NUFORC geolocated and time standardized ufo reports for close to a century of data. 80,000 plus reports.
NUFORC Data Conversion
A general goal of this project was to format and enhance more than a century of NUFORC data so important questions can be applied and mixed with other data sets and questions answered with reasonable accuracy. Basically the locations needed to be geocoded and the duration time normalized to seconds.
Full acknowledgement to the NUFORC organization and its trials and tribulations to capture and present this data to the world is acknowledged here. Sadly repeated contacts with NUFORC have left a bitter ugly introverted taste leading to a no reply context. Something akin to a bow finger. This project is the exciting humble technological reply.

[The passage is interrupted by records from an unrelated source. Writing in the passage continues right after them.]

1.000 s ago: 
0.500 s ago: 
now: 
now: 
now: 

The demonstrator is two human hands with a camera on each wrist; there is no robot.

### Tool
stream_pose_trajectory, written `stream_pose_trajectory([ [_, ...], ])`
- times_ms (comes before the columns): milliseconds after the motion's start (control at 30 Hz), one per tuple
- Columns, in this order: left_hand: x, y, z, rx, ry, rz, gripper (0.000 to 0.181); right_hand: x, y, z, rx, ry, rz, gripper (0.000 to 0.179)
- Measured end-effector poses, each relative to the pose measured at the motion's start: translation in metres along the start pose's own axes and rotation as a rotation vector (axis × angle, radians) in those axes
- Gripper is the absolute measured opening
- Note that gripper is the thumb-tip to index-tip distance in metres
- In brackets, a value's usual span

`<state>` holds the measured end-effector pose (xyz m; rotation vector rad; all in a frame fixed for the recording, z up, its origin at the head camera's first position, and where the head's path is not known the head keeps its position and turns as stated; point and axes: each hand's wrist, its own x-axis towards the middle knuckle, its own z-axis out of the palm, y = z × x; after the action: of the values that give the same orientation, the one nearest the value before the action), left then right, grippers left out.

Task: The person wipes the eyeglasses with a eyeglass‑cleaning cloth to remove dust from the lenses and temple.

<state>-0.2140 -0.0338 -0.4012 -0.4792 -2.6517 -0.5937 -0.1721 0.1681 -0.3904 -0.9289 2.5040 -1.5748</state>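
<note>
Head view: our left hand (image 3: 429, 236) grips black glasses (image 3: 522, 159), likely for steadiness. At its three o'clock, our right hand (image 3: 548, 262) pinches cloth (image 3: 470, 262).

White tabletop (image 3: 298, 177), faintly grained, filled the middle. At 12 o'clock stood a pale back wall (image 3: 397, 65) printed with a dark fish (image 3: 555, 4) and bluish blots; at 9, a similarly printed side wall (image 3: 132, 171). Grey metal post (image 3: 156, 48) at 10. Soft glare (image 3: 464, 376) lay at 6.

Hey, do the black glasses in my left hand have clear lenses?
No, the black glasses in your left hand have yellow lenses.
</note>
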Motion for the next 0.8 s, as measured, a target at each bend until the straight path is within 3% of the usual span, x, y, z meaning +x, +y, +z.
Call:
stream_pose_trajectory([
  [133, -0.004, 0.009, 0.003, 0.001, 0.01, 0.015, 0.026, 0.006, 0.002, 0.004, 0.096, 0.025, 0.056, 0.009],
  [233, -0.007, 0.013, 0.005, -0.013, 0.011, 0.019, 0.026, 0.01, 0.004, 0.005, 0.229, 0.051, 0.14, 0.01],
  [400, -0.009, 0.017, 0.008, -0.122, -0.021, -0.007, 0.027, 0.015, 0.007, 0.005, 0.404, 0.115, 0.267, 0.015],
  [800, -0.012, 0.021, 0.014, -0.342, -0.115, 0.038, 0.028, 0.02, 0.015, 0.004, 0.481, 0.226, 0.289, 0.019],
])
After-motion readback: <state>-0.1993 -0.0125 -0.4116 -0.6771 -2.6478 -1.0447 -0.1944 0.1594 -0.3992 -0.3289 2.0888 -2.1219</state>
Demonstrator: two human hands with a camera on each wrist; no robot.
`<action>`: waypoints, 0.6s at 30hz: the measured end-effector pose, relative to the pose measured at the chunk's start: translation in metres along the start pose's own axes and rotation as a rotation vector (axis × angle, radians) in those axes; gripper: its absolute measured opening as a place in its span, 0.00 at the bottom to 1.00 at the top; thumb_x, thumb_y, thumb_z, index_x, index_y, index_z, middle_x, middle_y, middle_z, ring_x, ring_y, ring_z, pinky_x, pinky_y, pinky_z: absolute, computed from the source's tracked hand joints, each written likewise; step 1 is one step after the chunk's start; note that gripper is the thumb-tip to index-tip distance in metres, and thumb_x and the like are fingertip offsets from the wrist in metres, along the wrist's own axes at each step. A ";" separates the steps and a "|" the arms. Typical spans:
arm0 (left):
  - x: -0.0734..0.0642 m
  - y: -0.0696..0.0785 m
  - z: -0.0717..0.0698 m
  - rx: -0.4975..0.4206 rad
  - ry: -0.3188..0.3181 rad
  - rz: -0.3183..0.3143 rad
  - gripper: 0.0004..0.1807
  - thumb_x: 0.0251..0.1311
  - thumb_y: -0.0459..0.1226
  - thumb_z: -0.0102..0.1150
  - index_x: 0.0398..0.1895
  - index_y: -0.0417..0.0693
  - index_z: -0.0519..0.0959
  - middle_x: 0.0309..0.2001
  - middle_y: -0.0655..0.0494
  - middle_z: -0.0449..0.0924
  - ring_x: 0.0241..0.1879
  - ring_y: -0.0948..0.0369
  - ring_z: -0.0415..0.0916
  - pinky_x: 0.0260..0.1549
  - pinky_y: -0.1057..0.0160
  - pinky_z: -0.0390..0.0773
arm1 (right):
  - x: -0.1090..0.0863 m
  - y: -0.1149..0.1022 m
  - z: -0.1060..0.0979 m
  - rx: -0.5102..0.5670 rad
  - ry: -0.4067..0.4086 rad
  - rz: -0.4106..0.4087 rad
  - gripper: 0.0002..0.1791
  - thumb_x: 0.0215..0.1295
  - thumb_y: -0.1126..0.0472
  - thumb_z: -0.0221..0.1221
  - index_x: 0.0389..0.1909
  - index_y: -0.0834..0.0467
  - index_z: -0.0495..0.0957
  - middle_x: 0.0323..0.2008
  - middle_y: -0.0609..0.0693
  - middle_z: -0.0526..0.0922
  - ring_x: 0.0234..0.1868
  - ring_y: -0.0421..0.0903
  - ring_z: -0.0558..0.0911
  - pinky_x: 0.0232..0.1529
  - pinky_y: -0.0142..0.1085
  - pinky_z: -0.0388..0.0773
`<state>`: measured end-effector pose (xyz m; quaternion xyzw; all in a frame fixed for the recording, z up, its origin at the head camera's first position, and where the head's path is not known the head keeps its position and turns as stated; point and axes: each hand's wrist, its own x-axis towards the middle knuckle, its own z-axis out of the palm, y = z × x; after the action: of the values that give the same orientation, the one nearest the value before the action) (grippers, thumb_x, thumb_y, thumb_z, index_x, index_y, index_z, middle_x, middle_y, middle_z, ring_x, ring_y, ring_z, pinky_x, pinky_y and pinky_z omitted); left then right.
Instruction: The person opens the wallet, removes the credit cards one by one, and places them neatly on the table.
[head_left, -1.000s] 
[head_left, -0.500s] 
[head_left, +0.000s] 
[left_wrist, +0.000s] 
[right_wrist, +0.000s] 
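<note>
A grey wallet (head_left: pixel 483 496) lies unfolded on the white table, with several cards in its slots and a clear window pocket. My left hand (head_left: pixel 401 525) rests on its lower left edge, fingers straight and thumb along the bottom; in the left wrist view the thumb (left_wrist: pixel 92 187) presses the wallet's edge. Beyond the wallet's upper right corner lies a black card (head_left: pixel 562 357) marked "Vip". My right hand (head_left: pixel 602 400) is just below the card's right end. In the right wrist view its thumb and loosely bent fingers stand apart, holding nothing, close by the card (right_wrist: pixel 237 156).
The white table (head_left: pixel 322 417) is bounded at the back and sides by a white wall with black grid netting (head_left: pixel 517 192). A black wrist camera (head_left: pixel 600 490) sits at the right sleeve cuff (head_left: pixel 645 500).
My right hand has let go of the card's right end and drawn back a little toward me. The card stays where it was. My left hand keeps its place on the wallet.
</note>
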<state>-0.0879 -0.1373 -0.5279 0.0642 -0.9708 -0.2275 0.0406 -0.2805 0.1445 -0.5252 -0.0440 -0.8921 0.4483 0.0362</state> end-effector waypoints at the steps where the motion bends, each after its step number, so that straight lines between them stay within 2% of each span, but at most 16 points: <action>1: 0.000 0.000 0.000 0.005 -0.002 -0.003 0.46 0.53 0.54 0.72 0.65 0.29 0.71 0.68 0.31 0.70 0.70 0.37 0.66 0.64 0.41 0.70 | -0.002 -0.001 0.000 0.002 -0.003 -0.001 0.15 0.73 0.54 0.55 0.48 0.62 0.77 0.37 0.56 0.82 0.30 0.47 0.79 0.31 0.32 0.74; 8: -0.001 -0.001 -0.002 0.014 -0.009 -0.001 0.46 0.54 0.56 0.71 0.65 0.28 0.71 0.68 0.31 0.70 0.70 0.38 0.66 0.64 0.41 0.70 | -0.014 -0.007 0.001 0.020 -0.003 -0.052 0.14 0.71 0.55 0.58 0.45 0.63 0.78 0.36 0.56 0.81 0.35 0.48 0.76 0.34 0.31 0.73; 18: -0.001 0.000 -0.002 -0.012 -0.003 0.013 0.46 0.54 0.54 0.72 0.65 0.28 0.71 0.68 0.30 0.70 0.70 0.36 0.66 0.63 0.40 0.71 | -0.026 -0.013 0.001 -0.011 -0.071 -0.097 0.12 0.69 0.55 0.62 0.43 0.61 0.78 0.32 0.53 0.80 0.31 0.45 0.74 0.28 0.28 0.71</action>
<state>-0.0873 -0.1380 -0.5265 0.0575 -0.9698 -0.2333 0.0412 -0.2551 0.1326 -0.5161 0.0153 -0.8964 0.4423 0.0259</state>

As presented here converting this data is not a trivial task. The NUFORC data is considered by some to be obfuscated on purpose, regardless it is some of the most badly formatted data I personally have ever seen. Two prior conversion attempts lead to increasing frustration and major data chaos. Like any challenging project pushing through to a quality outcome makes for a cool Github worthy project. Leading to a repeatable and changeable process for all kinds of bad data. Most importantly this effort renders this important public data usable for sophisticated global analysis.
Observations on the quality of the data.
Many of the data records were frightening, and very disturbing leaving a sense of loss and terror even with the short amount of text. This made each record important as at least a candidate for latter resolution or cross reference. The shear amount of data lead to programmatic approaches that would render the lowest error rates. The variation of the defining time values was so great that one small change in code led to wide variations in accuracy. The second unit of time was used as the normalized time value. The locations were almost as troubling as the time variations. Some records just had a county name others distances and locations out side of known locations. The geocode accuracy will have to be manually tested for accuracy. In general, geocode latitude and longitude resolution applies if using geocode algoritims as the geocode accuracy can vary widely and can be obscured.
Both centuries were sorted unique as well as the consolidation. The scrubbed set has only unique records free from zero normalized time and blank locations. The locations can still be erroneous as even the best location services may have an additive error.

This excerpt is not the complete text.